An example of a multi-engined centre line thrust airplane is the Cessna 336/337 seen below. The two engines are positioned to the front and back of the cockpit and while one pulls the other pushes. ~Danny
There are also aircraft type ratings where you can be endorsed to fly certain aircraft. You may want to do this to fly an aerobatic plane, a tail-dragger or if you want to operate balloons. The requirements for these vary and can be found in the CARs.
Being restricted to day flying can be inconvenient when flying close to sunrise or sunset. Night flying is rewarding in that you can potentially fly 24/7 and see the skylines of cities at night. In order to get a night rating on your licence, you need 10 hrs night flight time, including: 5 hrs dual (2 hrs of which should be dual cross-country time) and 5 hrs solo flight time (including at least 10 takeoffs, circuits and landings). In addition, you need 10 hrs dual instrument time (5 hrs of which can be instrument ground time – or in a simulator).
VFR Over The Top Rating
The weather beneath clouds can be horrible, but depending on the cloud layers it is usually bright and sunny above them. This can be inconvenient to a flight if a shallow layer of cloud lies over your track. To get around flying under the ceiling, you can exercise the privileges of a VFR OTT rating. VFR OTT ratings allow you to fly over cloud layers that may otherwise hinder a VFR pilot. Note that there are specific conditions that must occur at your destination airport and elsewhere to exercise this privilege. To get this rating, you must complete 15 hrs dual instrument time (5 hrs of which can be ground instrument time). The privileges of this rating can automatically be exercised by a holder of a Commercial Pilot Licence.

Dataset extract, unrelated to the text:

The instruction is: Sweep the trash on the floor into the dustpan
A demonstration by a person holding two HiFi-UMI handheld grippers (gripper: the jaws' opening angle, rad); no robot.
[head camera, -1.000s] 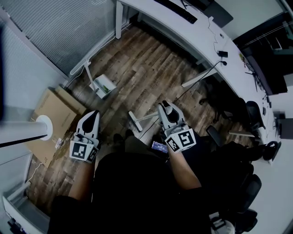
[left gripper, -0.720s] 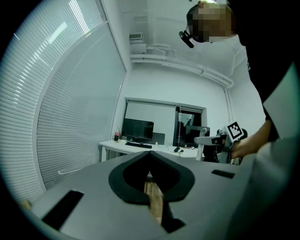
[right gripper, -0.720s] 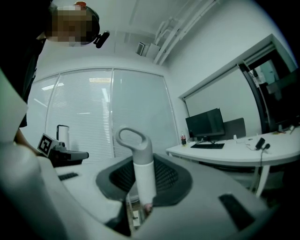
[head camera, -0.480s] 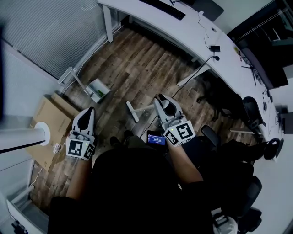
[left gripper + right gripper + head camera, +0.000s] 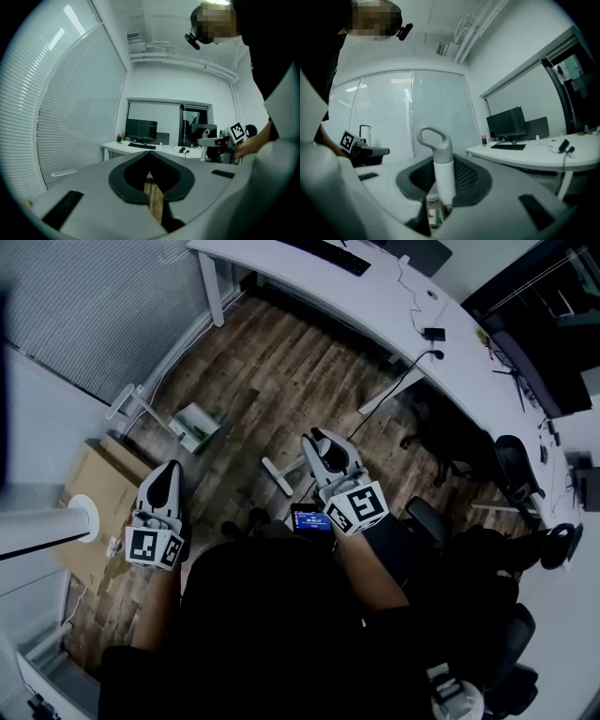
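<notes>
Broom handle (image 5: 443,173) stands clamped between the jaws of the right gripper (image 5: 319,442). The left gripper (image 5: 170,472) is pressed closed and empty. The dustpan (image 5: 197,426) lies unheld well ahead of its jaws, so sweeping could push it away.

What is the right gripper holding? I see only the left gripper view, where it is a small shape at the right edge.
Observer: The right gripper is shut on a white broom handle with a hanging loop at its top.
Operator: Where is the dustpan?
Observer: In the head view the dustpan sits on the wood floor, ahead of the left gripper and apart from both grippers.
Operator: And the broom head?
Observer: The broom head is low by the floor, between the dustpan and the right gripper, not at the dustpan.
</notes>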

Most days, the weather can be considered good enough for VFR flight. In some cases though, it is not. To fly on these ‘bad weather days’, you need to fly in accordance with instrument flight rules and need an instrument rating. This rating is issued in four groups.
- Group 1 – for all aircraft (flight test conducted in multi-engined aeroplane)

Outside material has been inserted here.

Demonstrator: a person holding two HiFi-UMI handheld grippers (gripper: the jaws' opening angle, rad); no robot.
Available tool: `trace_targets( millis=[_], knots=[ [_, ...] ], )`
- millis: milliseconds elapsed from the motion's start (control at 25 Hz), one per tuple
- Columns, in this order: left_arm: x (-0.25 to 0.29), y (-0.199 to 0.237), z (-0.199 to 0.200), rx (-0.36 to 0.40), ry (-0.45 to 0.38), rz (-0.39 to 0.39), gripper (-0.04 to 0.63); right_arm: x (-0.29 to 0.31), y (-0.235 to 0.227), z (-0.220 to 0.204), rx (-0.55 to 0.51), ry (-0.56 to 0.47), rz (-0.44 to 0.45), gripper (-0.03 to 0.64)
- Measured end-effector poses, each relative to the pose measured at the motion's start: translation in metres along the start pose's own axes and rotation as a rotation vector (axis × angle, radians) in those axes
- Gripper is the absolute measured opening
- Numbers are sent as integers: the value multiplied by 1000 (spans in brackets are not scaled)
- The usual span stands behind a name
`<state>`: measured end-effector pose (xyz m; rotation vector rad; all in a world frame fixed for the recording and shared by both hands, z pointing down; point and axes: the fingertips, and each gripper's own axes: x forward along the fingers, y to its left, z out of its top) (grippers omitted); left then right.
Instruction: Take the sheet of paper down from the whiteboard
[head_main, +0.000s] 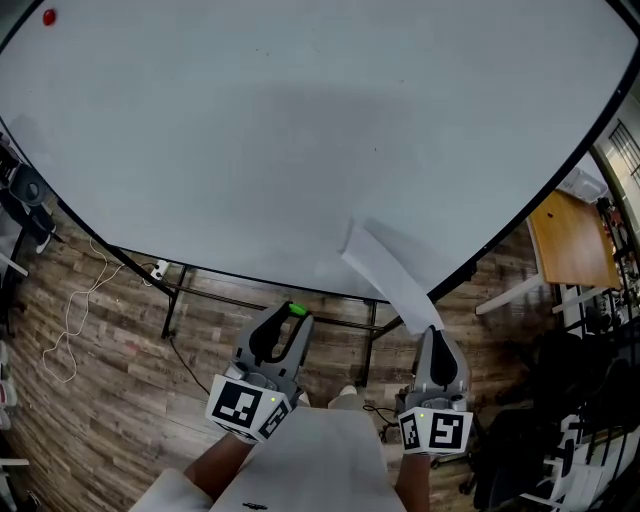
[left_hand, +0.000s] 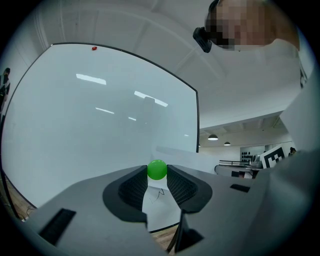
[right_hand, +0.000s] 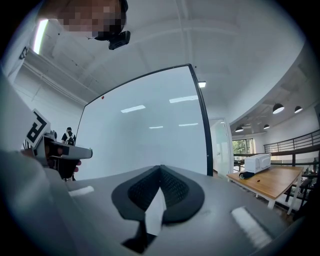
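1. The whiteboard (head_main: 250, 130) carries a small red magnet (head_main: 49, 17) near its top left corner.
2. The wood-plank floor (head_main: 110, 400) carries the board's black stand (head_main: 175, 300), a loose white cable (head_main: 68, 320) and a wooden bench (head_main: 570, 240) at the right.

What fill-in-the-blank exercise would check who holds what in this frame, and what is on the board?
1. The left gripper is shut on a small round magnet coloured ____.
2. The right gripper is shut on the lower end of a white ____.
3. The magnet stuck near the upper left corner of the whiteboard in the head view is ____.

Missing words: green; sheet of paper; red.
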<state>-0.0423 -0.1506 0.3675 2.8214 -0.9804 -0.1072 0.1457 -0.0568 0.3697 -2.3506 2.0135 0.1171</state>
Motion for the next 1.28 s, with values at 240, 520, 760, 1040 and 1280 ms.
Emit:
trace_targets(
  millis=[240,520,760,1040,1280],
  knots=[
    [0,3,2,-3,-1,0,123,4,6,3,-10,4,13,11],
    [-2,6,2,-2,-5,-4,123,6,12,2,-17,7,21,11],
    [-5,7,2,-7,-5,-4,123,6,15,3,-19,4,23,11],
    [-7,10,1,-10,-8,0,123,7,19,3,-24,3,28,11],
    [-12,10,2,-11,-11,-1,123,4,25,6,-31,0,34,11]
  ],
)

- Group 2 – for multi-engined centre line thrust and single-engined aeroplanes (flight test conducted in MCLT aeroplane)
- Group 3 – for single-engined aeroplanes (flight test conducted in single-engined aeroplane)

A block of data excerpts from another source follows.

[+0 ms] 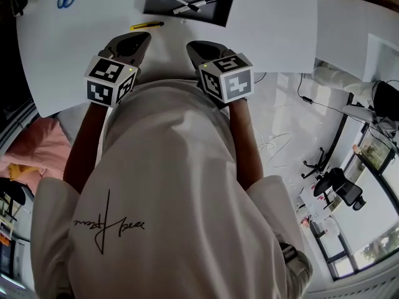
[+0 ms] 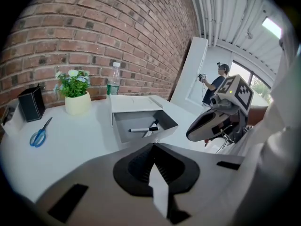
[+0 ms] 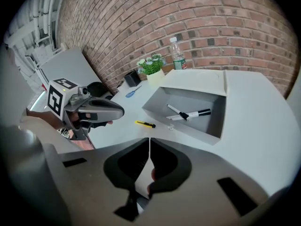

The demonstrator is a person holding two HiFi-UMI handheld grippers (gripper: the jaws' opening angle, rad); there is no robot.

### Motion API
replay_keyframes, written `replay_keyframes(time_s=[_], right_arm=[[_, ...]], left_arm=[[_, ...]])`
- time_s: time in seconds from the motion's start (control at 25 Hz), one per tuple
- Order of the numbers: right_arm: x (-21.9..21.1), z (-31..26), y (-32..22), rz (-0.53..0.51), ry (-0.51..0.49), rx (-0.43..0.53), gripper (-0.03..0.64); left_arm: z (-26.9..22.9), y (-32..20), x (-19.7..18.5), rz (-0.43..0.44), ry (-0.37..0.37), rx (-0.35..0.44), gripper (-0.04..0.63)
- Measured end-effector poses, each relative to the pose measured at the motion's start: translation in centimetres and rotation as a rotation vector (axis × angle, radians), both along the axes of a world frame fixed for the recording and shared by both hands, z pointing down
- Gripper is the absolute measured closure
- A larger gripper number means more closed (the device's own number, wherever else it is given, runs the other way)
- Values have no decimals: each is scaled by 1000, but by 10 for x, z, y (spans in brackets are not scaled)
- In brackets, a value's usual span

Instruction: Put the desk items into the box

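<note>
Box [image 1: 156,5] and loose desk items, with both grippers drawn back near the body. Left gripper [image 2: 153,146]: its jaws are pressed together with nothing between them. Right gripper [image 3: 149,140]: likewise closed and empty. Both hang over the near edge of the surface [image 1: 62,55], side by side and touching none of the items. This reads as a waiting pose between picks rather than a reach.

A yellow cutter [image 1: 146,25] lies just ahead of the left gripper, between it and the box. It is probably the nearest item left to load. The box stands open-topped at the middle of the surface, and two pens [image 3: 188,114] already lie crossed on its floor. Scissors [image 2: 40,135] lie flat well off to the left, apart from everything else. Behind them a plant pot [image 2: 77,102], a bottle [image 2: 114,81] and a black holder [image 2: 32,103] stand along the brick wall.
</note>
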State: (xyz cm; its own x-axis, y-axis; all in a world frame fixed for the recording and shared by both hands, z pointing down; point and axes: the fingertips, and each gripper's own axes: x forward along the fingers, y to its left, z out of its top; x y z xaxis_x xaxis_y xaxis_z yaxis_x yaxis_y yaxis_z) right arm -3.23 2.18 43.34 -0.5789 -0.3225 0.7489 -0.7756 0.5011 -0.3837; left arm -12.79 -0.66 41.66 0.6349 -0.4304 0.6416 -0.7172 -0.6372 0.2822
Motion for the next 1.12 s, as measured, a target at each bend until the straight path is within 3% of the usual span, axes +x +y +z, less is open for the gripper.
replay_keyframes(time_s=[0.2,0.4,0.68,0.88,1.12], right_arm=[[14,-9,-6,-22,-45,7,584],[20,-16,-7,-97,-83,16,584],[33,-25,-14,-198,-94,72,584],[45,-27,-22,-227,-103,79,584],[53,-27,-27,-246,-109,64,584]], left_arm=[[7,-6,6,63,-76,74,589],[16,-7,12,172,-215,173,589],[35,-10,14,290,-387,242,589],[51,-16,14,390,-485,255,588],[72,-15,12,460,-519,203,522]])
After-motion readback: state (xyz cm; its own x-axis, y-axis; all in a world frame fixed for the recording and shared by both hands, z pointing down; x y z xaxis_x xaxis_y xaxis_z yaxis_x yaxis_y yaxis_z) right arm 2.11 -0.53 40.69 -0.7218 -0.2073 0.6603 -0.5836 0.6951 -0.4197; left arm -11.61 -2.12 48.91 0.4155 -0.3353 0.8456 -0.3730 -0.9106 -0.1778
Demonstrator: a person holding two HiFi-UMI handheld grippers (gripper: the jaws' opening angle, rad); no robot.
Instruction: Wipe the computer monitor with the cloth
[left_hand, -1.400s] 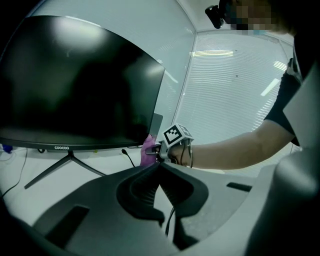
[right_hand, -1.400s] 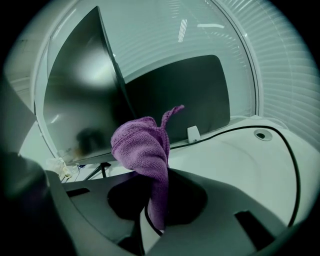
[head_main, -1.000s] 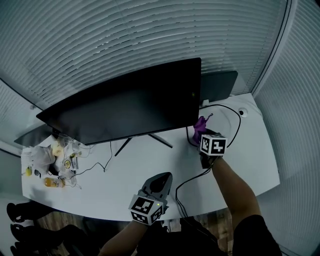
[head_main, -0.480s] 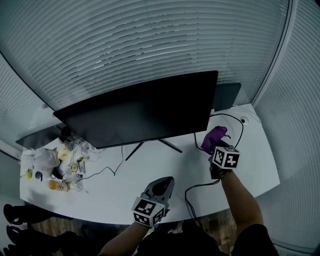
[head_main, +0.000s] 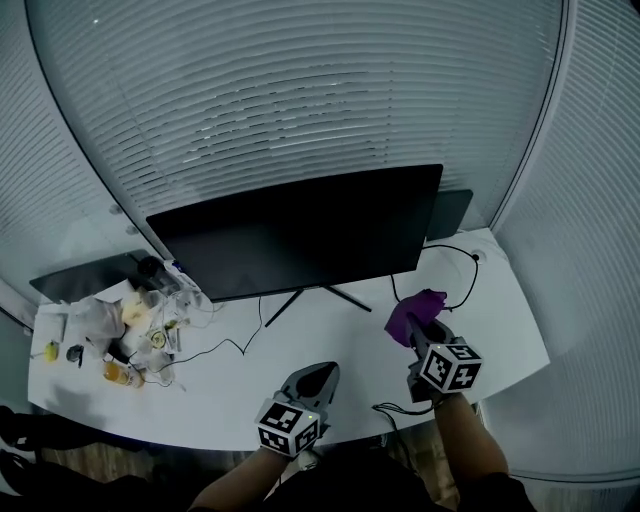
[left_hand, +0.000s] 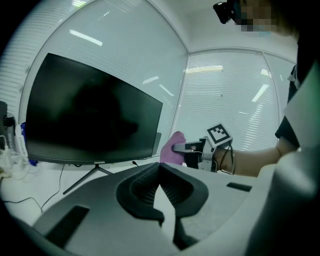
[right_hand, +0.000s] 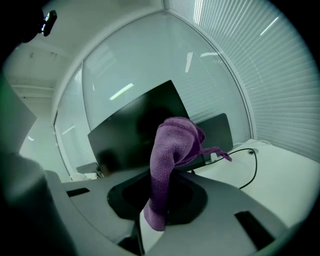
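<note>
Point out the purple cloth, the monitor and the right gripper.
purple cloth (right_hand: 172, 145), right gripper view, on the bunched upper fold.
monitor (head_main: 300, 235), head view, middle of the dark screen.
right gripper (head_main: 416, 328), head view, between its fingertips, where they clamp the purple cloth.

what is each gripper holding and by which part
The right gripper is shut on the purple cloth, pinching it near one end; the rest stands above the jaws. The left gripper is shut and holds nothing.

Left tool (head_main: 322, 372) low, jaws together, right tool (head_main: 417, 327) forward, jaws clamping cloth (head_main: 406, 310)
</note>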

- Group 4 – for helicopters (flight test conducted in helicopter)
To get one of these ratings, you need to pass the INRAT exam (70% or more). You also need a minimum of: 50 hrs of cross-country PIC flight time and 40 hrs instrument time of which 20 hrs can be instrument ground time. Most notably, the 40 instrument hrs should include a dual cross-country flight under simulated or actual IMC at least 100 nm long (including an instrument approach to minima at two different locations). You will also have to pass a flight test. Note that this rating has a period of validity and has to be renewed every two years.
I hope this has been helpful and I wish you the best of luck in your passion for flying. For the legal regulations, standards and wording regarding crew licences and ratings, visit CARs part 4. Papa Charlie out.